Die Schattenseiten, die Steve James hier ebenso unverblümt aber würdevoll zeigt wie auch die Krebserkrankung, die Ebert im letzten Jahrzehnt seines Lebens prägte und ihm mitunter sogar seinen Lebenswillen nahm, vervollständigen eine Persönlichkeit, die Interessierte bereits einige Jahre lang kennenlernen konnten. Doch auch wer seinen persönlichen Gedanken in seinem Blog gefolgt ist, ihn in Life Itself privat zu erleben, besitzt ein anderes Gewicht und rückt seine Worte in ein anderes Licht. Woher er trotz der Tatsache, dass jede Bewegung schmerzte und ihn anstrengte die Kraft zum Schreiben nahm, macht die Dokumentation in seiner Liebe zu Chaz Ebert, der Frau seines Lebens, sehr greifbar. Sie scheint diejenige gewesen zu sein, dank der er zwar nicht weniger beharrlich in seinen Meinungen, aber weniger absolut in seiner Argumentation dorthin geworden ist. Ihr Umgang miteinander besitzt eine Anmut und ein Verständnis für den anderen, das selbst die Krankheit in ihre Schranken zu weisen scheint.
Hört man Filmemacher wie Werner Herzog, Martin Scorsese oder Ramin Bahrani über den Mann sprechen, der ihre Werke lobte, wenn sie herausstanden, aber auch tadelte, wenn sie es nicht taten, dann klingt ihren Worten ein Respekt nach, als würden sie über eine unnahbare Ikone sprechen. Chaz gab vor Fertigstellung der Dokumentation den Wunsch ihres Mannes weiter, dass er einen Film über den Mann und nicht die Ikone sehen wollte. Der Wunsch wird ihm mit Life Itself fraglos erfüllt. Es macht die Biografie vermutlich noch berührender und stellenweise trauriger, als sie ansonsten geworden wäre.
Fazit:
Sieht man die einst massige Person von Roger Ebert in den Rollstuhl versunken, gezeichnet von einer unerbittlichen Krankheit, weckt das tiefes Mitgefühl mit ihm und seiner Familie. Doch Filmemacher Steve James gelingt mit Life Itself mehr als nur diese Perspektive. Er lenkt sie auf den Menschen hinter dem Namen, zeigt seine Leidenschaft und damit den Ursprung seines Lebenswillens. Einzig über sein berufliches Schaffen in den letzten 15 Jahren schweigt sich die Dokumentation großteils aus.
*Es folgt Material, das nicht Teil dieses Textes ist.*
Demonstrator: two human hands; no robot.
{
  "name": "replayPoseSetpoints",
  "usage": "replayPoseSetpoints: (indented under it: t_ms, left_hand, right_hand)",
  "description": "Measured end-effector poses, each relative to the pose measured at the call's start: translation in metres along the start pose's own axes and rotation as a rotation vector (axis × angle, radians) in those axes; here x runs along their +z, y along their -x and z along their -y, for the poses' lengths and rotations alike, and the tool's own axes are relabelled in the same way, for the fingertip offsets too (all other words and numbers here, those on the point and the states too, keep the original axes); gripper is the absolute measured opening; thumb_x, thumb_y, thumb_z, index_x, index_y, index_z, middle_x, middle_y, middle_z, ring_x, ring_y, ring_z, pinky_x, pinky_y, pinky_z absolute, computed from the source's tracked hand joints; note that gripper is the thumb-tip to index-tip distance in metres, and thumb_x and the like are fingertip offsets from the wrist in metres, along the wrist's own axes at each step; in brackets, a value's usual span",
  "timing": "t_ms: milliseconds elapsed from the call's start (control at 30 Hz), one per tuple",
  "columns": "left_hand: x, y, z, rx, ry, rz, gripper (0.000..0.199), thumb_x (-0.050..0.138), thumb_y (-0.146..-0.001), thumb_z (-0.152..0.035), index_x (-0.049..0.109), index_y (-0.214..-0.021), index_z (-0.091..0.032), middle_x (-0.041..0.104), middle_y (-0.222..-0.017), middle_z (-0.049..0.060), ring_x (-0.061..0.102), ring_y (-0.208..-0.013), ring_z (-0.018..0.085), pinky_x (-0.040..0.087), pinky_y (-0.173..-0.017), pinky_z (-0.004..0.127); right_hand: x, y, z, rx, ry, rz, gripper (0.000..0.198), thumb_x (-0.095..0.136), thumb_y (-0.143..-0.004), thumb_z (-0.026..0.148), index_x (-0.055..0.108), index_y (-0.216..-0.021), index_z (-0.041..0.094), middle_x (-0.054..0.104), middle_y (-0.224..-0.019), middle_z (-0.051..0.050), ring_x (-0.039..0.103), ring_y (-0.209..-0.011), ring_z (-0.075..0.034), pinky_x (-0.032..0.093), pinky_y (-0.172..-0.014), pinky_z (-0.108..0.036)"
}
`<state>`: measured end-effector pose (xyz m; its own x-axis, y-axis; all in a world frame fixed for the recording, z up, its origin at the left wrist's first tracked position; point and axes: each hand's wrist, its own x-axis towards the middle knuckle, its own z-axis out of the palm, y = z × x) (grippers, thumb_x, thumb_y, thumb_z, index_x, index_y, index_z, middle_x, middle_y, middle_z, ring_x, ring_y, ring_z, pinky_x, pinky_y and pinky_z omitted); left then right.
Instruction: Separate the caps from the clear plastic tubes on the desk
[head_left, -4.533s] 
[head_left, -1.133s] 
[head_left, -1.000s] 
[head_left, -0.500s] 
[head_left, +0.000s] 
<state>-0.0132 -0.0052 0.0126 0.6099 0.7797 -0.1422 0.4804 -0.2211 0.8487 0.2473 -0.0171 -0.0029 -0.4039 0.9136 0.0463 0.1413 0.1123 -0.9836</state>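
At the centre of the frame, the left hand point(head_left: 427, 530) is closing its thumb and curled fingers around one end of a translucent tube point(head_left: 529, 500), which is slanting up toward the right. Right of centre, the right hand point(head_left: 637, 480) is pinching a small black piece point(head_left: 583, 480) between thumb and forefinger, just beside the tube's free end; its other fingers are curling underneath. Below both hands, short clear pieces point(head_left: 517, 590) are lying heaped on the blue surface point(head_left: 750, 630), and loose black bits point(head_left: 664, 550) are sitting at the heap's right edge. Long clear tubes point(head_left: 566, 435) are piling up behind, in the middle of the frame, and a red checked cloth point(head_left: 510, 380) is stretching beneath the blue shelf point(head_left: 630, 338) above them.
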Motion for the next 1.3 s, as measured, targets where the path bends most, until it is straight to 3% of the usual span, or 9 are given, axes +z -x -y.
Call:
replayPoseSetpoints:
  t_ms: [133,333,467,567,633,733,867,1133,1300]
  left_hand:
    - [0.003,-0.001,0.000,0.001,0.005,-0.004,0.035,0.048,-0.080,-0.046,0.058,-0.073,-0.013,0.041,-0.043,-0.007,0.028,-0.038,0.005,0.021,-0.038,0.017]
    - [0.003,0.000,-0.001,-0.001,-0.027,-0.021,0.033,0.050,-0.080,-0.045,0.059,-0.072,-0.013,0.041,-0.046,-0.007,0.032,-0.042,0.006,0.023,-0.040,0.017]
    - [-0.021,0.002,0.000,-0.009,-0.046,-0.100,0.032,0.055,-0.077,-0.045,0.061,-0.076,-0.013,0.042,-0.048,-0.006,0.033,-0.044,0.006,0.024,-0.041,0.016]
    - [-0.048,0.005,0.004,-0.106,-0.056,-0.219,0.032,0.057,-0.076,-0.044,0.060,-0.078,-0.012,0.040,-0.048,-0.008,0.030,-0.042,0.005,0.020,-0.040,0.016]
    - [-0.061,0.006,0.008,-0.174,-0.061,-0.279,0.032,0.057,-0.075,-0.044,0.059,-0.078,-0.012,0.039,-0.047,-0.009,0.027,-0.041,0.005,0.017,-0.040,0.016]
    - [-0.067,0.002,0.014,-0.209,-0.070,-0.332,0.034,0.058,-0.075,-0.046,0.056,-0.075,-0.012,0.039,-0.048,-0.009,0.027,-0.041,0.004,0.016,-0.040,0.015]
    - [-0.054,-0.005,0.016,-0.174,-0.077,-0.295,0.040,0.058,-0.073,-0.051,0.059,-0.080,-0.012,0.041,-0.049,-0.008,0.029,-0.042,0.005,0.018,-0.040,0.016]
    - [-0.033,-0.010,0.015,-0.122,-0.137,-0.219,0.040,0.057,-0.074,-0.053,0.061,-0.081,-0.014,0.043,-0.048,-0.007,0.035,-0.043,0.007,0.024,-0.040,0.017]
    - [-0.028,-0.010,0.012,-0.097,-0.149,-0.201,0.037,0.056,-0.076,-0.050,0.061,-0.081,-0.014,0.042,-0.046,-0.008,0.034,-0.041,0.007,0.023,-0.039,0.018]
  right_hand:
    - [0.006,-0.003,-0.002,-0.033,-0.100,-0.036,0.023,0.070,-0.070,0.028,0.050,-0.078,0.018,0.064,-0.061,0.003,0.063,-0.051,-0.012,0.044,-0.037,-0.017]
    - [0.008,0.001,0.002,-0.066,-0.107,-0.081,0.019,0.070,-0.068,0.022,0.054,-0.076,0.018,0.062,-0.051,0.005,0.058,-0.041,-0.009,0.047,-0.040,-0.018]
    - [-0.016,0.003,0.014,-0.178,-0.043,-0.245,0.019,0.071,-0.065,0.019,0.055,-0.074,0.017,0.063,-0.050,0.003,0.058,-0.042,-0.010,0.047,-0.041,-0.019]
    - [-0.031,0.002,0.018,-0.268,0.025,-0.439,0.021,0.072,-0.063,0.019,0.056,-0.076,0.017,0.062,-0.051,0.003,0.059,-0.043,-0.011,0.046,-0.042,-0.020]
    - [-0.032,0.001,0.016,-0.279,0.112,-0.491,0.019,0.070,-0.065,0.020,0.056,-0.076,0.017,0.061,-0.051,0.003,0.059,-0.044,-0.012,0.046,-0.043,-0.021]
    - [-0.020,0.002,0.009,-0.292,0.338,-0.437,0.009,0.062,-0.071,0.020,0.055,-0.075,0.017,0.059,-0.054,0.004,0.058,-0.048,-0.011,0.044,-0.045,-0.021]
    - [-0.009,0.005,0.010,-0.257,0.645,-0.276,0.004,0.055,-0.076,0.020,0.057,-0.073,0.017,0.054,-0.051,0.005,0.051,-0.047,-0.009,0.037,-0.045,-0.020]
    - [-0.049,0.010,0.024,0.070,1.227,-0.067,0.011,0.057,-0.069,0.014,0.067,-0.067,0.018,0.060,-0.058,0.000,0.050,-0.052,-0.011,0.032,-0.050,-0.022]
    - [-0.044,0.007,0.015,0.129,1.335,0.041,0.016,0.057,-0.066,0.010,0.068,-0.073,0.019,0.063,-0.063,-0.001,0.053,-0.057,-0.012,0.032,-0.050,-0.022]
Zu hören, wie der Sprachcomputer mit losgelöster Roboterstimme Eberts Gedanken darüber wiedergibt, dass er die Veröffentlichung des Filmes vermutlich nicht erleben wird, lässt einen leicht den Gesichtsausdruck des lebenserfahrenen Mannes übersehen, der keine Furcht vor dem Tod verspürt und keine Wut angesichts seiner gesundheitlichen Situation. Das berührende, melancholische und bewegende Porträt feiert das Leben von Roger Ebert. Der Tod ist Teil eines jeden Lebens, aber es ist was bis dahin geschieht, das es lebenswert macht. Gerade in seinem Fall ist das so inspirierend wie ermutigend und sehr sehenswert, nicht nur für Kenner seines Lebenswerkes.